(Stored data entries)
──────

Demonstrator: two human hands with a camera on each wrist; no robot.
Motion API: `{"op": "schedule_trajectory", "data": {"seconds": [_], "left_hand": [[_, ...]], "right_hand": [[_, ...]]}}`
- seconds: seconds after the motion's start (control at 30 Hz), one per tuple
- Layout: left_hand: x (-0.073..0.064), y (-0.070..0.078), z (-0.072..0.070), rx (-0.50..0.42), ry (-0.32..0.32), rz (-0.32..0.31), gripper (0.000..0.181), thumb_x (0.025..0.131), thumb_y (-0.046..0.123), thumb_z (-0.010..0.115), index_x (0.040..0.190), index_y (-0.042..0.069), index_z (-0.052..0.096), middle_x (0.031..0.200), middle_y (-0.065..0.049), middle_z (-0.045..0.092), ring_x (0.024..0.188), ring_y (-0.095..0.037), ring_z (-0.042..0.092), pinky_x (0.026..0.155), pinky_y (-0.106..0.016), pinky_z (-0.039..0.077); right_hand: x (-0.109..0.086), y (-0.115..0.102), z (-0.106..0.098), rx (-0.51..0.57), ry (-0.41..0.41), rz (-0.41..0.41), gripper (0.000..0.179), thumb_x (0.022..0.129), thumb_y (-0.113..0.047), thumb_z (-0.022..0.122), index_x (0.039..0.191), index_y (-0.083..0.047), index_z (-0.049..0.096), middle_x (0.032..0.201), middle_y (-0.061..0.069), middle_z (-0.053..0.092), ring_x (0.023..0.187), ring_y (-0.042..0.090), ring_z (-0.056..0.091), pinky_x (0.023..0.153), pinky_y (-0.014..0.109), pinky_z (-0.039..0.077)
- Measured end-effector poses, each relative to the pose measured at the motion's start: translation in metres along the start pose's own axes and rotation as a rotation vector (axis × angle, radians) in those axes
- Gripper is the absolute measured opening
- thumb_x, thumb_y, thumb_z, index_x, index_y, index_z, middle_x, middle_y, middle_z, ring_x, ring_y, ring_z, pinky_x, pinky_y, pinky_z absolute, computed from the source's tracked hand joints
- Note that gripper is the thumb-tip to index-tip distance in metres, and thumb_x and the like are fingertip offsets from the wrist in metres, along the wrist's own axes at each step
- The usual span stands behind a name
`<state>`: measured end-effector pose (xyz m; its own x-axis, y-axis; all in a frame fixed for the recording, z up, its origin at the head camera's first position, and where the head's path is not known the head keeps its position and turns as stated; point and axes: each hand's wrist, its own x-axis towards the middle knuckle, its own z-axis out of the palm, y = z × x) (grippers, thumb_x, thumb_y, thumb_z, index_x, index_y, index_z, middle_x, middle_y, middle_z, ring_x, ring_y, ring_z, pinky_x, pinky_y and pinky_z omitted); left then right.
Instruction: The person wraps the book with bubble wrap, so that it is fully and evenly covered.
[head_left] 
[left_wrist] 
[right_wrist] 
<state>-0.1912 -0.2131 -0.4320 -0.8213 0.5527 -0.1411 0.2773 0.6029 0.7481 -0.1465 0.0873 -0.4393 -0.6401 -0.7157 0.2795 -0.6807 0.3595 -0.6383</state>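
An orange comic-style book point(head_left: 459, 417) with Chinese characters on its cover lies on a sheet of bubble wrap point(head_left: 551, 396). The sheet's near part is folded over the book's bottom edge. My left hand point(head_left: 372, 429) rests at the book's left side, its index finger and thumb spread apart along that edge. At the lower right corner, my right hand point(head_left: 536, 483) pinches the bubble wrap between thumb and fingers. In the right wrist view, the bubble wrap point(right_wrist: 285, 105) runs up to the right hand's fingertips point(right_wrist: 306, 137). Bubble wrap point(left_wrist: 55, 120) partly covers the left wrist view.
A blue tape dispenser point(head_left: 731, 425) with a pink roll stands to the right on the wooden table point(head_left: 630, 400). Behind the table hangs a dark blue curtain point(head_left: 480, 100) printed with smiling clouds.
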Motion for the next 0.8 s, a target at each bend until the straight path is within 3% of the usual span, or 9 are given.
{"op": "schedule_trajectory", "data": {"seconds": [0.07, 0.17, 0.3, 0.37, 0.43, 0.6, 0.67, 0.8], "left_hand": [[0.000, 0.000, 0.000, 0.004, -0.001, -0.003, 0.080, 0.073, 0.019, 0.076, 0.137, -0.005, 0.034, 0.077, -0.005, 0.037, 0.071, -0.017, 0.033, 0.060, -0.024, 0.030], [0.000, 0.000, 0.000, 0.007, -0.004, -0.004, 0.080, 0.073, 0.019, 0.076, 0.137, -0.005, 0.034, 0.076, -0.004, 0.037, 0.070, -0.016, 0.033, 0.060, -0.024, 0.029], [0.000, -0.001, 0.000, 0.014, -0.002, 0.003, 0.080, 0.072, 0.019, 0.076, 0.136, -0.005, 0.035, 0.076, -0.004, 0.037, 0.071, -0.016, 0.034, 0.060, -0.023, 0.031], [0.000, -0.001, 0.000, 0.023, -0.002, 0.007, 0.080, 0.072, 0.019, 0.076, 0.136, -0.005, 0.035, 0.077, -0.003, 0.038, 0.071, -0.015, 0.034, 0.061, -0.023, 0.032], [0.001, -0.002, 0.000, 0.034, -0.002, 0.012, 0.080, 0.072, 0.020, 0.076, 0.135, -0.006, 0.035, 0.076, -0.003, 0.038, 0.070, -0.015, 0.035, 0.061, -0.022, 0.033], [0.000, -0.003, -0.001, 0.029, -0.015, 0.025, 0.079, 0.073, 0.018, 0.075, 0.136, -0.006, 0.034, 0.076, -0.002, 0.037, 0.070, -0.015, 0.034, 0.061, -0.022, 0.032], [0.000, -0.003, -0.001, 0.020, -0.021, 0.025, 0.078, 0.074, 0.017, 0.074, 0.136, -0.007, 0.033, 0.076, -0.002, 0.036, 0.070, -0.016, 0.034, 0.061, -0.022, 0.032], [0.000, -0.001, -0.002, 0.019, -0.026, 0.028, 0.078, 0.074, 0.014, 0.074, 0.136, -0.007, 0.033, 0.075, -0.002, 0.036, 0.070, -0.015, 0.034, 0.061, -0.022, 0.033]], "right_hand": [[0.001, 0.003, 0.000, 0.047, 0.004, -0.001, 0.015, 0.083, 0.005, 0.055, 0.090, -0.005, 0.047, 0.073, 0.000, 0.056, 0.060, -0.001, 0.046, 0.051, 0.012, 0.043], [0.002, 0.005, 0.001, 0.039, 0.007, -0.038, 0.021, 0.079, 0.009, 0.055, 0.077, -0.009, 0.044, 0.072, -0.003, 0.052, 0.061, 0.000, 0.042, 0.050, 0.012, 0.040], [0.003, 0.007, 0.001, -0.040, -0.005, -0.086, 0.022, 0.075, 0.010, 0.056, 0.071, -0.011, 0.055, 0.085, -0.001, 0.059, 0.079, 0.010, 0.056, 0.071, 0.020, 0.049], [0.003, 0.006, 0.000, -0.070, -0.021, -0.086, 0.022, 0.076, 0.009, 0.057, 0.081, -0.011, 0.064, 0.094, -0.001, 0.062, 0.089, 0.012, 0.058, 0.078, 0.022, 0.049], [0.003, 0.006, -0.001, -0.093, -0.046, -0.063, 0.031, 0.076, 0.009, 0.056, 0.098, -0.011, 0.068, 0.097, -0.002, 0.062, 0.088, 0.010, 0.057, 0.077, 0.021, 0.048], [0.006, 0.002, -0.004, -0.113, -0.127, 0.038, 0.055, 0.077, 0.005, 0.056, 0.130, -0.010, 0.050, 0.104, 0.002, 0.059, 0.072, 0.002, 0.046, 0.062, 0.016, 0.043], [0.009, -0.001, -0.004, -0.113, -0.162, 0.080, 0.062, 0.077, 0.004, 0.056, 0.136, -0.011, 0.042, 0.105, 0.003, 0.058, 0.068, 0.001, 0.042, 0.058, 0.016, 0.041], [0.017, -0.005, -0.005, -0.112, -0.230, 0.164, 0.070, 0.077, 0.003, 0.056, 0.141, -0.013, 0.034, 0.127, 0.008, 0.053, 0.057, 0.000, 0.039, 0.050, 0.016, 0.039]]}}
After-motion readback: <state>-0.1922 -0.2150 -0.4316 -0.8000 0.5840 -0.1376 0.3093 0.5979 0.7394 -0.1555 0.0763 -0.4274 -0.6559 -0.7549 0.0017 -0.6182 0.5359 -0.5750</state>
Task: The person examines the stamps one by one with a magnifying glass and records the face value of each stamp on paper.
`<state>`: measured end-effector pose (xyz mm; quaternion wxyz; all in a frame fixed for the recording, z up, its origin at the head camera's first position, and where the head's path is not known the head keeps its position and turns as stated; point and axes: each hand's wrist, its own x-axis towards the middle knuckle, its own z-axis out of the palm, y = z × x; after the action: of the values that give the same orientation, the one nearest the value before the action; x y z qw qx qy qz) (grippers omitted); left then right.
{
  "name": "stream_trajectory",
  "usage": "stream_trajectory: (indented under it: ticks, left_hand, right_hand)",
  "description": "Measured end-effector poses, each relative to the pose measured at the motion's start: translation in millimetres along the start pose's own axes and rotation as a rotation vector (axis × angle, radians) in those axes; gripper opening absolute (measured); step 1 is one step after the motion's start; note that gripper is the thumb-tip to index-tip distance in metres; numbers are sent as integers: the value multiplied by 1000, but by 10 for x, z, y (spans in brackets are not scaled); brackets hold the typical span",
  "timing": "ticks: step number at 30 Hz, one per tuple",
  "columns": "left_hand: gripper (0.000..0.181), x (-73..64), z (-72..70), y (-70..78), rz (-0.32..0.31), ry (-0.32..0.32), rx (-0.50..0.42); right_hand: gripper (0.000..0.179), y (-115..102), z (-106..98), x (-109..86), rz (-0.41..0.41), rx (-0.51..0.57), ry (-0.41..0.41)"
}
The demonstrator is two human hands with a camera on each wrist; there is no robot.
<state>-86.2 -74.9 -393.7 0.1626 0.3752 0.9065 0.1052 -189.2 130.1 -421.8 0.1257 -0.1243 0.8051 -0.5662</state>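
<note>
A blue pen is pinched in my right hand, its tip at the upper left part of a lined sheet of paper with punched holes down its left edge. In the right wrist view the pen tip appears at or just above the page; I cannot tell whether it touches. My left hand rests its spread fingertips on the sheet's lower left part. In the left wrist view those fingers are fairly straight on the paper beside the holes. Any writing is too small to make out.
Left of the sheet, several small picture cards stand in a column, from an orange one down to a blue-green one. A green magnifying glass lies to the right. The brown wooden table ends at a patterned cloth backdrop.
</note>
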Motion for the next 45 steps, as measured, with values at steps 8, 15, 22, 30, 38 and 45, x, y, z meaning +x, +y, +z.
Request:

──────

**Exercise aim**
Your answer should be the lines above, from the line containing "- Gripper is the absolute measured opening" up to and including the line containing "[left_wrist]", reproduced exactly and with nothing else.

**Exercise solution**
- Gripper is the absolute measured opening
- thumb_x, thumb_y, thumb_z, index_x, index_y, index_z, middle_x, middle_y, middle_z, ring_x, ring_y, ring_z, pinky_x, pinky_y, pinky_z absolute, computed from the source's tracked hand joints
- Note that gripper is the thumb-tip to index-tip distance in metres, and thumb_x and the like are fingertip offsets from the wrist in metres, along the wrist's own axes at each step
- The usual span stands behind a name
`<state>`: measured end-effector pose (xyz m; its own x-axis, y-axis; all in a frame fixed for the recording, z up, its origin at the head camera's first position, and where the head's path is not known the head keeps its position and turns as stated; point and axes: each hand's wrist, its own x-axis towards the middle knuckle, its own z-axis out of the palm, y = z × x) (grippers, thumb_x, thumb_y, thumb_z, index_x, index_y, index_z, middle_x, middle_y, middle_z, ring_x, ring_y, ring_z, pinky_x, pinky_y and pinky_z omitted); left then right.
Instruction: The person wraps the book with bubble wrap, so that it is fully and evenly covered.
[head_left] 
[left_wrist] 

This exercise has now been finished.